Task brief
Write out exactly the lines from the start of the entries through the one that contains "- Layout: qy", including both.

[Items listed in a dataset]
=======
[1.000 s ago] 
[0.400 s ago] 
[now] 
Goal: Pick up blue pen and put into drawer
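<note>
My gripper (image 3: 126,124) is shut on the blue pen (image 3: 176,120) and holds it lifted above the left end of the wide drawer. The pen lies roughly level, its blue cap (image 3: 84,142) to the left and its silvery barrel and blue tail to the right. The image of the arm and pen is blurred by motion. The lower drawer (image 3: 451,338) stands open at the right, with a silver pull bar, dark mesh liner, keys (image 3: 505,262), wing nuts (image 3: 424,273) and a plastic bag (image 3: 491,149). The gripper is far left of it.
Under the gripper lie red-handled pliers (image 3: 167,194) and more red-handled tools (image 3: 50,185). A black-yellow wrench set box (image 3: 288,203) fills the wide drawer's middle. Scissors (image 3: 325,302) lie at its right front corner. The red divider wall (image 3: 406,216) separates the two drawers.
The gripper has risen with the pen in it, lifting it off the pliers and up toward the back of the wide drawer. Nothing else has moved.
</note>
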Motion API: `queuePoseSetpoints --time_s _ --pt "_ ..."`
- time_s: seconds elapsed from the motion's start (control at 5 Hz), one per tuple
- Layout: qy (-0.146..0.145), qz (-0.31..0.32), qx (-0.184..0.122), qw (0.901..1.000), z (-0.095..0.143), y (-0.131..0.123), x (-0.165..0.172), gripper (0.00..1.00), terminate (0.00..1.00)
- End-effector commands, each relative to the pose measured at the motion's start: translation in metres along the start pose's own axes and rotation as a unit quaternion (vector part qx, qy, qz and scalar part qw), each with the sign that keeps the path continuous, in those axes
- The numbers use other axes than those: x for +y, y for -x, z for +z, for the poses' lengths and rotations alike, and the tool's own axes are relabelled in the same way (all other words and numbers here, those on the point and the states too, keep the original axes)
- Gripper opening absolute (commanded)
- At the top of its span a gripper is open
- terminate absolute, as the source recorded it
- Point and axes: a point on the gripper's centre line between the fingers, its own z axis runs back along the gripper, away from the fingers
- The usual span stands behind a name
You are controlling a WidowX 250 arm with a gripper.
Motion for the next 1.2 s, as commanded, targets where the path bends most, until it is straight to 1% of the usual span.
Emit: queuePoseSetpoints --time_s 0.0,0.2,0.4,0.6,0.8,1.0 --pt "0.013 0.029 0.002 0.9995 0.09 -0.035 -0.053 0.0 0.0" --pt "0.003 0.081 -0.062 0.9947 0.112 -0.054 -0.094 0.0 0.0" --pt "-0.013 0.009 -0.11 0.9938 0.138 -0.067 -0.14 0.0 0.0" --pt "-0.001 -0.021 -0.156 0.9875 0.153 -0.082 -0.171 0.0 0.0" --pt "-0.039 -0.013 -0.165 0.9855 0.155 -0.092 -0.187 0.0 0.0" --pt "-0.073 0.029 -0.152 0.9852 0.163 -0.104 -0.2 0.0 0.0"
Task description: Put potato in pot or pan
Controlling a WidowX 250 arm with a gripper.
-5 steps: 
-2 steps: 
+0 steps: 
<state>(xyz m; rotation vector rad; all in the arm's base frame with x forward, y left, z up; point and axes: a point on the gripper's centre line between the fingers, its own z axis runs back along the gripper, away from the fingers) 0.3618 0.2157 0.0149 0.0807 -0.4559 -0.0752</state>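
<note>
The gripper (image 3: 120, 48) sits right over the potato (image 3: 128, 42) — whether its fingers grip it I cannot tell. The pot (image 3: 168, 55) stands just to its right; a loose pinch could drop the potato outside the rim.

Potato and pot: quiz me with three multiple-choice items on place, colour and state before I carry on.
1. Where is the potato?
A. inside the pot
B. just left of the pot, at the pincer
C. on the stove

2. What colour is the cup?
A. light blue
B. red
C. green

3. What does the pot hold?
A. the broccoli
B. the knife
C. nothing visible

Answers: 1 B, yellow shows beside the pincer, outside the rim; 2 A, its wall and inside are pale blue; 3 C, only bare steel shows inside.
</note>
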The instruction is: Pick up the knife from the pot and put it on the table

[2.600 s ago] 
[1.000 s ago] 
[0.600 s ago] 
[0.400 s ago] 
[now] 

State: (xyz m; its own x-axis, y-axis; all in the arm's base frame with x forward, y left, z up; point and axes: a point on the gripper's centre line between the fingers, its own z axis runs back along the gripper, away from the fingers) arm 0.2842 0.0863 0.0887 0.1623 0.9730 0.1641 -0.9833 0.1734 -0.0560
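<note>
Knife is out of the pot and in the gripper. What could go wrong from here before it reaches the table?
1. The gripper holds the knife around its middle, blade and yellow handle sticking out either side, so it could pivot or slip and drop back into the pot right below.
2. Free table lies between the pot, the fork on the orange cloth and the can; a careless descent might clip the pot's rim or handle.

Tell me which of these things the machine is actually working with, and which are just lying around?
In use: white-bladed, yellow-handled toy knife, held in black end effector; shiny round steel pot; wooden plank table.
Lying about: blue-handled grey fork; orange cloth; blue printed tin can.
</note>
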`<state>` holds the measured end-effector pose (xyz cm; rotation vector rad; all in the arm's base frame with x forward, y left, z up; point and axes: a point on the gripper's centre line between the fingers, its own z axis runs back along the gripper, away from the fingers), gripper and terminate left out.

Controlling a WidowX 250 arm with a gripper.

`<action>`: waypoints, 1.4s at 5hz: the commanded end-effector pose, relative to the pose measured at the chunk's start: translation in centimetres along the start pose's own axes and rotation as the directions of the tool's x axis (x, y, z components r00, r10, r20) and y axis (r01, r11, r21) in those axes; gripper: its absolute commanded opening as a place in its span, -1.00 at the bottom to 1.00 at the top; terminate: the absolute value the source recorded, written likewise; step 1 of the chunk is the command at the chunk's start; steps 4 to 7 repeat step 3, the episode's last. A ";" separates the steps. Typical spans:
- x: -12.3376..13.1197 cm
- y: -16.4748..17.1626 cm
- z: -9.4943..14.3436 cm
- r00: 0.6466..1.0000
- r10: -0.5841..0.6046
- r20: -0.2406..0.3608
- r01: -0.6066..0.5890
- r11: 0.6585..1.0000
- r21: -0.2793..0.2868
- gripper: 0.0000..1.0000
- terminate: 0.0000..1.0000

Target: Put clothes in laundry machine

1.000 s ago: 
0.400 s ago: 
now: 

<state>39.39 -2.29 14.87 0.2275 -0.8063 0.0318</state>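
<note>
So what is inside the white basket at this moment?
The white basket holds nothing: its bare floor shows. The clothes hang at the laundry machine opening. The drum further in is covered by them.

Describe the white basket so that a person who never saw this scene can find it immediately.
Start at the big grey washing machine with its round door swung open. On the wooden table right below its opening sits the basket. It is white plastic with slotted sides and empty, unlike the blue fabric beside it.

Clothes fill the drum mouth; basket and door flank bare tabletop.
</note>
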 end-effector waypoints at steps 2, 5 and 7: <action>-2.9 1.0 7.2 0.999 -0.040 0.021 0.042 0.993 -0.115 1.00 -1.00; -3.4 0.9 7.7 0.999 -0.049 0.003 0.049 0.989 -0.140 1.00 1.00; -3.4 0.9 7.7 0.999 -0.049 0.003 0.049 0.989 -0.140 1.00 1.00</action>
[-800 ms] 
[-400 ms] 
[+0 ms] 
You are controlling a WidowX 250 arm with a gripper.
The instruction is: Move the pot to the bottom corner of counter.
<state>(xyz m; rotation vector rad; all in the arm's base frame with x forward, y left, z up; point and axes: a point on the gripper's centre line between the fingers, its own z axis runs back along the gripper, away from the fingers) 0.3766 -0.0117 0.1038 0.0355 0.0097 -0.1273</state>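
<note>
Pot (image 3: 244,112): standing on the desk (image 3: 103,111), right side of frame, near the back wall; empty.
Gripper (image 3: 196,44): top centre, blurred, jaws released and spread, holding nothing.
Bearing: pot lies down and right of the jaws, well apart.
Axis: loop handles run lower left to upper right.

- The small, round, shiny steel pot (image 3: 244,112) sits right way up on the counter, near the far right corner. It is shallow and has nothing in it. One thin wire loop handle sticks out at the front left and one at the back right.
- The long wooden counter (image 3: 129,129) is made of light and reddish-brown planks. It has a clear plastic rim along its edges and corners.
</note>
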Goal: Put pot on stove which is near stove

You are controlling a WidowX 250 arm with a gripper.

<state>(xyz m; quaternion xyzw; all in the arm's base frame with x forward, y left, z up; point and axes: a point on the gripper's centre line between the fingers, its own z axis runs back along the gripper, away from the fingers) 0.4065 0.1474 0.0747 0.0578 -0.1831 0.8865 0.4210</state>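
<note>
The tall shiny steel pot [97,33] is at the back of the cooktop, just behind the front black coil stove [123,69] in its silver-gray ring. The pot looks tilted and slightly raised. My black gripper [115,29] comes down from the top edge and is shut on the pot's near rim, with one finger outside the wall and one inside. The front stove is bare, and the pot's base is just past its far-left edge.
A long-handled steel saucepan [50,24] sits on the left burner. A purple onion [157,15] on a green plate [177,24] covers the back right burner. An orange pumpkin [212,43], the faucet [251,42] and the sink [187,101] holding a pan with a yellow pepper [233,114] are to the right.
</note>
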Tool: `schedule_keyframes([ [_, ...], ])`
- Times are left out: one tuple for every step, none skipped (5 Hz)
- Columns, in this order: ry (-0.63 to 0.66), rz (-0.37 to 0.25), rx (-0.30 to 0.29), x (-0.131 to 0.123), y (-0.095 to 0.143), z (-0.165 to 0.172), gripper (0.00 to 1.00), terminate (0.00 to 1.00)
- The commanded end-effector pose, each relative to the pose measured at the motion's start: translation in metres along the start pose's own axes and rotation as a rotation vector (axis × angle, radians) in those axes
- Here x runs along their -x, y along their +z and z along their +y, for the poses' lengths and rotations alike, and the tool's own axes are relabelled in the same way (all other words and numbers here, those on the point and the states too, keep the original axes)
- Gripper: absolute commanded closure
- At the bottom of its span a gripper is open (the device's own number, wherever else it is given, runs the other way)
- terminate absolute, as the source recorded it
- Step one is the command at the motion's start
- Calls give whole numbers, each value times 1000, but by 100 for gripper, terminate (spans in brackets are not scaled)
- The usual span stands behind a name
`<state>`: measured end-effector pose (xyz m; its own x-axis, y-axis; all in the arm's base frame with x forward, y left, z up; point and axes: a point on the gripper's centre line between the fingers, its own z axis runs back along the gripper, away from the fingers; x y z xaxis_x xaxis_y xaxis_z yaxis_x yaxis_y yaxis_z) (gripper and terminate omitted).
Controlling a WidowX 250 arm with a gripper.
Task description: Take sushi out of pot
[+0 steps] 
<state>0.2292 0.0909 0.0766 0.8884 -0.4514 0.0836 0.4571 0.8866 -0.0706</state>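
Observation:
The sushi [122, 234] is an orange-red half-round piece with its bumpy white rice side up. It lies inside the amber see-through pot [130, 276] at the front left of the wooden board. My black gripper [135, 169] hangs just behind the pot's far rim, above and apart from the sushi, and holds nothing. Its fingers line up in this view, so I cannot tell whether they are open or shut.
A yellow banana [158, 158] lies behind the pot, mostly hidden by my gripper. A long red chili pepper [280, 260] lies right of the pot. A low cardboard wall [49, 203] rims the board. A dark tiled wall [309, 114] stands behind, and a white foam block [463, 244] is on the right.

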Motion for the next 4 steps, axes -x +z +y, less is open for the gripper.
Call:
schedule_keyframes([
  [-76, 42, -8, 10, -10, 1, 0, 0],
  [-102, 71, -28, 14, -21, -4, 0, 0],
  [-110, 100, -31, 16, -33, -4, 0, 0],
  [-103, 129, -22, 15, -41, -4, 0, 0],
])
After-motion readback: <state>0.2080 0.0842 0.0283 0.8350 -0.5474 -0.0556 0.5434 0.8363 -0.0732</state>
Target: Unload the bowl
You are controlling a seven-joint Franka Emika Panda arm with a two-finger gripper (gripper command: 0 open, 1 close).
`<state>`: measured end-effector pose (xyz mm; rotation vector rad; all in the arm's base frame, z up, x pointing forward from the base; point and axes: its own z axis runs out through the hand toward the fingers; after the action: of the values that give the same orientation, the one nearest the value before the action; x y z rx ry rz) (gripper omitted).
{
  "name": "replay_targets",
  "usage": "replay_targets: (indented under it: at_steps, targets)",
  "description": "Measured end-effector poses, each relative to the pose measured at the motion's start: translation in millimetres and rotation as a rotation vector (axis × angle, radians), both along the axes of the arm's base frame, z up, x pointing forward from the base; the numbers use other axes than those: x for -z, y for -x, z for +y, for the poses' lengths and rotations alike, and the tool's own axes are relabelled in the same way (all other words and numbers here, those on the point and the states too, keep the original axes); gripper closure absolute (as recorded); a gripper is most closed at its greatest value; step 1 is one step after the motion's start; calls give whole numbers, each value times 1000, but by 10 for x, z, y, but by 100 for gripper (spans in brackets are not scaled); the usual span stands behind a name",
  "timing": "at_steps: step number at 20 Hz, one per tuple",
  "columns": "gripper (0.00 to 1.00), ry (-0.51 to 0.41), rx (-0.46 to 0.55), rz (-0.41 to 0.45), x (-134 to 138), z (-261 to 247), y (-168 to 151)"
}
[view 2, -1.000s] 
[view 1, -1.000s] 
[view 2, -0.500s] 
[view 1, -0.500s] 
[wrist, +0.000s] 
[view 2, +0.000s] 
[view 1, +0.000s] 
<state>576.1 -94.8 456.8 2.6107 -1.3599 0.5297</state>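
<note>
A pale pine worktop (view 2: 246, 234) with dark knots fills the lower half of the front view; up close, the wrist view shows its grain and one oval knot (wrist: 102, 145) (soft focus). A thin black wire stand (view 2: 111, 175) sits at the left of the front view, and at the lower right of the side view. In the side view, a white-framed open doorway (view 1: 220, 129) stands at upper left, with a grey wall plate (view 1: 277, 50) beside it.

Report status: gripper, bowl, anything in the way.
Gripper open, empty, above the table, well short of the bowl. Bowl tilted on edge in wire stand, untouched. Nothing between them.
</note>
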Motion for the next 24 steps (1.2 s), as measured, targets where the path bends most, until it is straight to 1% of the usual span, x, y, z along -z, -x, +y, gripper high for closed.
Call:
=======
Solved exercise
[1.000 s ago] 
[0.400 s ago] 
[now] 
Goal: Pick up blue pen and put into drawer
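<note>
My gripper (image 3: 126,124) is shut on the blue pen (image 3: 176,120) and holds it lifted above the left end of the wide drawer. The pen lies roughly level, its blue cap (image 3: 84,142) to the left and its silvery barrel and blue tail to the right. The image of the arm and pen is blurred by motion. The lower drawer (image 3: 451,338) stands open at the right, with a silver pull bar, dark mesh liner, keys (image 3: 505,262), wing nuts (image 3: 424,273) and a plastic bag (image 3: 491,149). The gripper is far left of it.
Under the gripper lie red-handled pliers (image 3: 167,194) and more red-handled tools (image 3: 50,185). A black-yellow wrench set box (image 3: 288,203) fills the wide drawer's middle. Scissors (image 3: 325,302) lie at its right front corner. The red divider wall (image 3: 406,216) separates the two drawers.
The gripper has risen with the pen in it, lifting it off the pliers and up toward the back of the wide drawer. Nothing else has moved.
</note>
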Motion API: `queuePoseSetpoints --time_s _ --pt "_ ..."`
- time_s: seconds elapsed from the motion's start (control at 5 Hz), one per tuple
- Layout: qy (-0.146..0.145), qz (-0.31..0.32), qx (-0.184..0.122), qw (0.901..1.000), z (-0.095..0.143), y (-0.131..0.123), x (-0.165..0.172), gripper (0.00..1.00), terminate (0.00..1.00)

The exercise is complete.